The [first place solution](https://www.kaggle.com/competitions/playground-series-s4e10/discussion/543725) was done by [Hardy Xu](https://www.kaggle.com/hardyxu52), and he called it **CatBoost All The Way Down**.

There was no file attached, so this file will just be a full documentation of his method using his completed post and responses to comments.

# Original Submission

### 1st Place Solution - CatBoost All The Way Down

Hey Kagglers! I used to be pretty active in these playground competitions, but after the December 2023 competition I took a break from Kaggle. On a whim I decided to start working on this one about 10 days ago, and it's been as much of a thrill as it ever was. Getting 1st place was a surprise, to be sure, but a welcome one!

#### Cross-Validation

I'm sure you've heard this before, but setting up a robust cross-validation scheme for evaluating the performance of your predictions is VERY important to doing well in these competitions. I see lots of questions from folks on what kind of feature engineering to do, or how to best ensemble models, impute data, engineer features, etc.

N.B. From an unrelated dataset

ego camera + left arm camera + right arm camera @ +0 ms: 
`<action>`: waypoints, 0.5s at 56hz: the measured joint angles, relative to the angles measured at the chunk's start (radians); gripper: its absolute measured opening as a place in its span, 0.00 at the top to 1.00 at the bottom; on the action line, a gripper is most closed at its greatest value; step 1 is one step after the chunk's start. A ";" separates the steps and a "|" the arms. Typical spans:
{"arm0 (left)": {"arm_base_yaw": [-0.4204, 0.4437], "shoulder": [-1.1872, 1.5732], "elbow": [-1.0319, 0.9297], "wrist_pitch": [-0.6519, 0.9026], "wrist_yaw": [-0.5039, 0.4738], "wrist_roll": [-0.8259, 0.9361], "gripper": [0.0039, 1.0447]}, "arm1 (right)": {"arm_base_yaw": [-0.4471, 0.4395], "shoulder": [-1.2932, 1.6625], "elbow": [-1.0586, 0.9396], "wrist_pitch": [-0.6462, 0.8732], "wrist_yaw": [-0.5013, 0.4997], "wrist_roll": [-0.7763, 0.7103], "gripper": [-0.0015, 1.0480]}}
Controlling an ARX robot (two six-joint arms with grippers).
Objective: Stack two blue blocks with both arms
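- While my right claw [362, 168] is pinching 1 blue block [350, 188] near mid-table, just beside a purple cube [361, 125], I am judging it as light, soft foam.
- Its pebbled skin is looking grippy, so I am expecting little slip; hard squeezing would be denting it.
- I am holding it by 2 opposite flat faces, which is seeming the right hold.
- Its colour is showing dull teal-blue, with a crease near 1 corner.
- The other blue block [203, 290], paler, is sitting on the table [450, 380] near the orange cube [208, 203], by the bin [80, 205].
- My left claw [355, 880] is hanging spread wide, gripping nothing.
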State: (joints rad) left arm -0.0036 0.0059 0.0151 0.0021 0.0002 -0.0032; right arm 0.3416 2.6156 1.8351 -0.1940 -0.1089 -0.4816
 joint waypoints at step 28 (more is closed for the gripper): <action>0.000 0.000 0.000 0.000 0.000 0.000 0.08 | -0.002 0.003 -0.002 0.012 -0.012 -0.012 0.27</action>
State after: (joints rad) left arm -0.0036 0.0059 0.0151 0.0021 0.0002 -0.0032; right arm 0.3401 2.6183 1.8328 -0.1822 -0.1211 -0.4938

For a vast majority of these questions, there's no single answer that is universally true for any dataset. The only way to find out what works for a particular dataset is to try various options and see what performs the best, and that's where cross-validation comes in. In these playground competitions, the data is usually split 60-40 between train and test set, and 20% of the test set is used for the public leaderboard. That means that a CV score measures your performance on 60% of the entire dataset, whereas the public leaderboard measures your performance on only 8%, making cross-validation performance a much more reliable indicator of progress than public leaderboard performance. All of the decisions made below were based on optimizing my cross-validation performance.

#### Data Preprocessing

Shoutout to various member of the community for the tip to treat the numerical features as categorical. What I found most effective was to maintain both the numeric feature and a categorical copy of it. I didn't do any other feature engineering, as my experience from past playground competitions has usually been that feature engineering is of little use. I did include the original dataset.

#### Modelling

My general approach here is the same as the one I used last competition. For each of XGBoost, LightGBM, and CatBoost, I used Optuna to find 10 different sets of 'optimal hyperparameters' and averaged their predictions to get an overall prediction for each. Shoutout to @omidbaghchehsaraei's post here for the tip to use large max_bin values. I also added a Neural Network that was heavily inspired from @paddykb's notebook here. The performance of each of these models is as follows:

| Model | 	CV Score |	Public LB | 	Private LB | 
| --- | --- | --- | --- |
| LightGBM |	.96811 | 	.97005 | 	.96637 |
| XGBoost |	.96767 |	.96989 |	.96540 |
| CatBoost |	.96972 |	.97299 |	.96865 |
| NN |	.96678 |	.97088 |	.96577 |


What I think might have been my secret sauce was that for each of these model predictions, I trained a CatBoost model using the initial model predictions as a baseline. An example of how to do this can be found here. I'm not sure exactly what inspired me to do this, perhaps it was from seeing how amazingly well CatBoost performed on this data, but to my surprise CatBoost was able to significantly improve the performance of each of these model predictions, even the ones that were originally generated using CatBoost. The performance of these CatBoost-improved models are as follows:

| Initial Model	| CV Score	| Public LB	 |Private LB|
| --- | --- | --- | --- |
| LightGBM	|.96856	|.97048	|.96713|
| XGBoost	|.96815|	.97024|	.96611|
| CatBoost|	.96997|	.97334|	.96903|
| NN	|.96732|	.97117|	.96667|

I find it impressive that the CatBoost model that used CatBoost predictions as a baseline would have been enough for 3rd place. CatBoost was the king for this comp! The final step was a Neural Network to stack these 4 predictions together. This squeezed out the extra last bit of performance needed to bring the solution to the top.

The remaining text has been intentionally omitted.